● YOUR OBJECTIVE:
From top to bottom, write out the listing exactly and skip every picture.

--- --- ---

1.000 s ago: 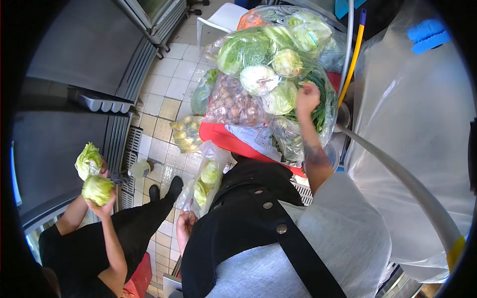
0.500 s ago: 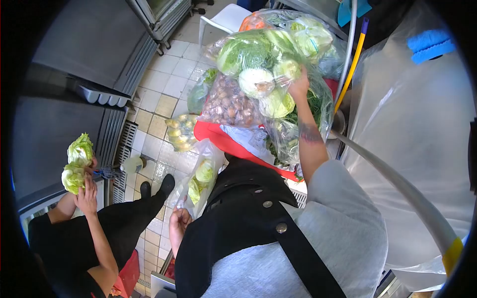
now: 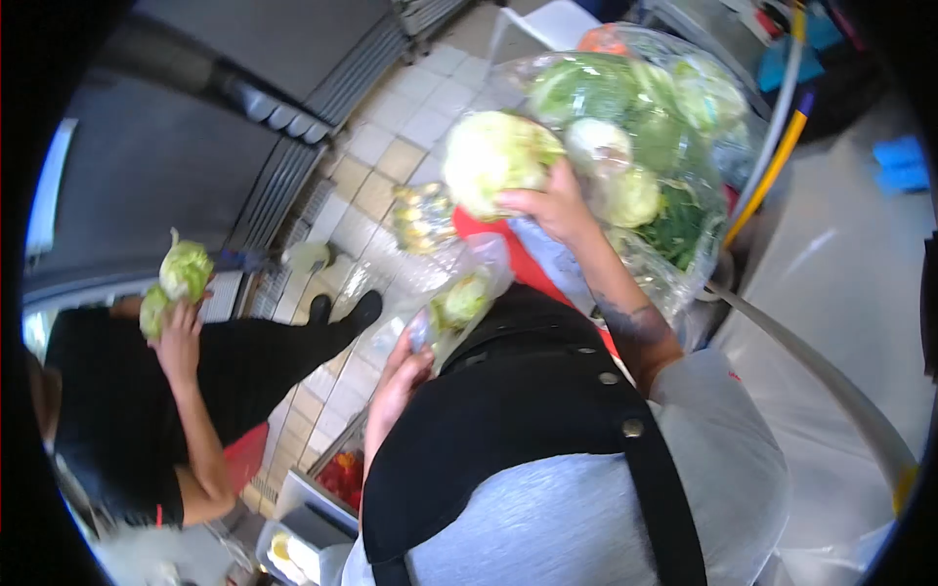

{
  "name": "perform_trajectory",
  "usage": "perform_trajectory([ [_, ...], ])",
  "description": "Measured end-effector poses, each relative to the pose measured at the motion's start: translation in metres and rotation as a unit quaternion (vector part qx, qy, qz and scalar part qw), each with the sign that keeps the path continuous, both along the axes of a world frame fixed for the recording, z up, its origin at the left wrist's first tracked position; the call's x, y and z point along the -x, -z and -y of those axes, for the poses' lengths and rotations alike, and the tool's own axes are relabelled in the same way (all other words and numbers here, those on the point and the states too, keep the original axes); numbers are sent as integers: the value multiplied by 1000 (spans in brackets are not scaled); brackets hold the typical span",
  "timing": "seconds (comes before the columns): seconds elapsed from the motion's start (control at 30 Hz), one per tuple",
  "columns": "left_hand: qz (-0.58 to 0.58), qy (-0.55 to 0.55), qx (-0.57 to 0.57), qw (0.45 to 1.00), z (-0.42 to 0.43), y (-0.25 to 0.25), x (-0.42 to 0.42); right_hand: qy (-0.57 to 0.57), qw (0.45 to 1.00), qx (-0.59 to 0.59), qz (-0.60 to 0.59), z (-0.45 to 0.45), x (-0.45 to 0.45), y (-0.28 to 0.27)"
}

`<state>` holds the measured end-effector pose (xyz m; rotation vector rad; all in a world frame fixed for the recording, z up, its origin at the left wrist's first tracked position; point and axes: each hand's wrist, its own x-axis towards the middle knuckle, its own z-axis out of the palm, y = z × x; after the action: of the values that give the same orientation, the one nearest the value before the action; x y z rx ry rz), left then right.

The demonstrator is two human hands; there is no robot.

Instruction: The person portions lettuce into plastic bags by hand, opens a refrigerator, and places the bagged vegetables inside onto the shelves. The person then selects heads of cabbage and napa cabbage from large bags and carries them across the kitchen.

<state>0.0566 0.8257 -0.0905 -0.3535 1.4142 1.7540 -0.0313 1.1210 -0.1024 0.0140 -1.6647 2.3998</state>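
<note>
Right hand [image 3: 552, 207]: grasping one lettuce [image 3: 496, 156] from its near right side, thumb and fingers spread on the leaves. Lettuce round, compact, whole; pale yellow-green, almost white over the middle, greener at the right edge; surface detail blurred. Held in the air, just left of the bagged vegetables [image 3: 635, 127], beyond the clear bag [image 3: 495, 256]. Left hand [image 3: 399, 371]: gripping that bag's gathered near end; pale green heads [image 3: 463, 297] visible through the film.

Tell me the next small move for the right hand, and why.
Probably bring the round, pale-green leafy head toward the translucent plastic bag: the right hand holds the head outside it, while the left hand grips the bag, where similar pale-green produce already sits.
</note>
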Motion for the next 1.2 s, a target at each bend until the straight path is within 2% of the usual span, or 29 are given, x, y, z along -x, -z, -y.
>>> perform_trajectory([
  [0.03, 3, -3, -3, 1000, 3, -1, 2, -65, 995, -29, -63, 29, 21, -21],
  [0.1, 13, -28, -17, 999, 10, -4, -3, -112, 986, -52, -110, 91, 57, -31],
  [0.17, 38, -64, -46, 996, 12, -4, -9, -152, 984, -70, -68, 141, 81, -26],
  [0.23, 36, -67, -55, 996, 18, 3, -17, -195, 969, -104, -106, 175, 95, -32],
  [0.27, 37, -64, -61, 995, 20, 9, -18, -168, 972, -105, -128, 188, 98, -34],
  [0.3, 28, -63, -63, 996, 22, 15, -20, -105, 962, -214, -132, 209, 99, -25],
  [0.33, 21, -61, -66, 996, 22, 21, -24, -39, 937, -321, -133, 223, 95, -24],
  [0.4, 6, -55, -64, 996, 20, 22, -27, -216, 894, -369, -133, 228, 93, -27],
  [0.5, -4, -71, -69, 995, 17, 12, -22, -457, 719, -524, -20, 230, 125, -32],
  [0.6, 19, -94, -84, 992, 13, -4, -15, -359, 808, -437, -163, 202, 123, -6],
  [0.67, 3, -133, -108, 985, 12, -13, -8, -197, 854, -391, -281, 162, 118, 0],
  [0.73, -20, -119, -128, 984, 19, -20, 4, -336, 877, -313, -143, 107, 108, 11],
  [0.8, -32, -109, -144, 983, 27, -27, 15, -512, 802, -307, 8, 61, 83, 21],
  [0.87, -52, -106, -144, 982, 35, -35, 23, -534, 727, -431, -16, 35, 41, 58],
  [0.93, -71, -111, -131, 983, 44, -43, 27, -418, 692, -581, -94, 19, 1, 92],
  [1.03, -102, -125, -114, 980, 68, -44, 30, -250, 637, -726, -69, 14, -23, 95],
  [1.1, -106, -110, -91, 984, 76, -45, 27, -195, 650, -734, -8, 21, -24, 91],
  [1.2, -131, -105, -47, 985, 84, -45, 18, -256, 561, -788, 5, 32, -28, 68],
])
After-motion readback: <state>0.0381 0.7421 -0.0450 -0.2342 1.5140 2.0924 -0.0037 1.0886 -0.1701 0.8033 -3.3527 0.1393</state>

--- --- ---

● REPLY:
1.000 s ago: 
0.500 s ago: 
now: 

{
  "name": "perform_trajectory",
  "usage": "perform_trajectory([ [_, ...], ])",
  "description": "Measured end-effector poses, each relative to the pose measured at the motion's start: translation in metres and rotation as a unit quaternion (vector part qx, qy, qz and scalar part qw), each with the sign that keeps the path continuous, both along the axes of a world frame fixed for the recording, z up, its origin at the left wrist's first tracked position; the call's x, y and z point along the -x, -z and -y of those axes, for the poses' lengths and rotations alike, and the tool's own axes are relabelled in the same way (all other words and numbers here, those on the point and the states too, keep the original axes); numbers are sent as integers: the value multiplied by 1000 (spans in brackets are not scaled); brackets hold the typical span",
  "timing": "seconds (comes before the columns): seconds elapsed from the motion's start (control at 30 Hz), one per tuple",
  "columns": "left_hand: qz (-0.58 to 0.58), qy (-0.55 to 0.55), qx (-0.57 to 0.57), qw (0.45 to 1.00), z (-0.42 to 0.43), y (-0.25 to 0.25), x (-0.42 to 0.42); right_hand: qy (-0.57 to 0.57), qw (0.45 to 1.00), qx (-0.59 to 0.59), qz (-0.60 to 0.59), z (-0.45 to 0.45), x (-0.45 to 0.45), y (-0.28 to 0.27)"
}

`<state>` holds the measured end-effector pose (xyz m; rotation vector rad; all in a world frame fixed for the recording, z up, its origin at the left wrist's first tracked position; point and axes: each hand's wrist, its own x-axis towards the middle knuckle, its own z-axis out of the palm, y = z × x; after the action: of the values that give the same orientation, the one nearest the value before the action; x y z rx ry rz), left then right.

The demonstrator is two human hands; there is no robot.

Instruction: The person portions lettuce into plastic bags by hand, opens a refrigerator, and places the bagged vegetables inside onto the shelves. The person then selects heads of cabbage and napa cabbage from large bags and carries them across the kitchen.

<state>0.0566 0.8257 -0.0905 -0.3535 1.4142 1.7540 -0.0313 1.1210 -0.1024 0.0140 -1.6647 2.3998</state>
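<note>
Right hand [image 3: 552, 207]: grasping one lettuce [image 3: 496, 156] from its near right side, thumb and fingers spread on the leaves. Lettuce round, compact, whole; pale yellow-green, almost white over the middle, greener at the right edge; surface detail blurred. Held in the air, just left of the bagged vegetables [image 3: 635, 127], beyond the clear bag [image 3: 495, 256]. Left hand [image 3: 399, 371]: gripping that bag's gathered near end; pale green heads [image 3: 463, 297] visible through the film.

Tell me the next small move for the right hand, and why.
Probably bring the round, pale-green leafy head toward the translucent plastic bag: the right hand holds the head outside it, while the left hand grips the bag, where similar pale-green produce already sits.
</note>
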Motion for the next 1.2 s, a target at each bend until the straight path is within 2% of the usual span, or 29 are given, x, y, z along -x, -z, -y.
>>> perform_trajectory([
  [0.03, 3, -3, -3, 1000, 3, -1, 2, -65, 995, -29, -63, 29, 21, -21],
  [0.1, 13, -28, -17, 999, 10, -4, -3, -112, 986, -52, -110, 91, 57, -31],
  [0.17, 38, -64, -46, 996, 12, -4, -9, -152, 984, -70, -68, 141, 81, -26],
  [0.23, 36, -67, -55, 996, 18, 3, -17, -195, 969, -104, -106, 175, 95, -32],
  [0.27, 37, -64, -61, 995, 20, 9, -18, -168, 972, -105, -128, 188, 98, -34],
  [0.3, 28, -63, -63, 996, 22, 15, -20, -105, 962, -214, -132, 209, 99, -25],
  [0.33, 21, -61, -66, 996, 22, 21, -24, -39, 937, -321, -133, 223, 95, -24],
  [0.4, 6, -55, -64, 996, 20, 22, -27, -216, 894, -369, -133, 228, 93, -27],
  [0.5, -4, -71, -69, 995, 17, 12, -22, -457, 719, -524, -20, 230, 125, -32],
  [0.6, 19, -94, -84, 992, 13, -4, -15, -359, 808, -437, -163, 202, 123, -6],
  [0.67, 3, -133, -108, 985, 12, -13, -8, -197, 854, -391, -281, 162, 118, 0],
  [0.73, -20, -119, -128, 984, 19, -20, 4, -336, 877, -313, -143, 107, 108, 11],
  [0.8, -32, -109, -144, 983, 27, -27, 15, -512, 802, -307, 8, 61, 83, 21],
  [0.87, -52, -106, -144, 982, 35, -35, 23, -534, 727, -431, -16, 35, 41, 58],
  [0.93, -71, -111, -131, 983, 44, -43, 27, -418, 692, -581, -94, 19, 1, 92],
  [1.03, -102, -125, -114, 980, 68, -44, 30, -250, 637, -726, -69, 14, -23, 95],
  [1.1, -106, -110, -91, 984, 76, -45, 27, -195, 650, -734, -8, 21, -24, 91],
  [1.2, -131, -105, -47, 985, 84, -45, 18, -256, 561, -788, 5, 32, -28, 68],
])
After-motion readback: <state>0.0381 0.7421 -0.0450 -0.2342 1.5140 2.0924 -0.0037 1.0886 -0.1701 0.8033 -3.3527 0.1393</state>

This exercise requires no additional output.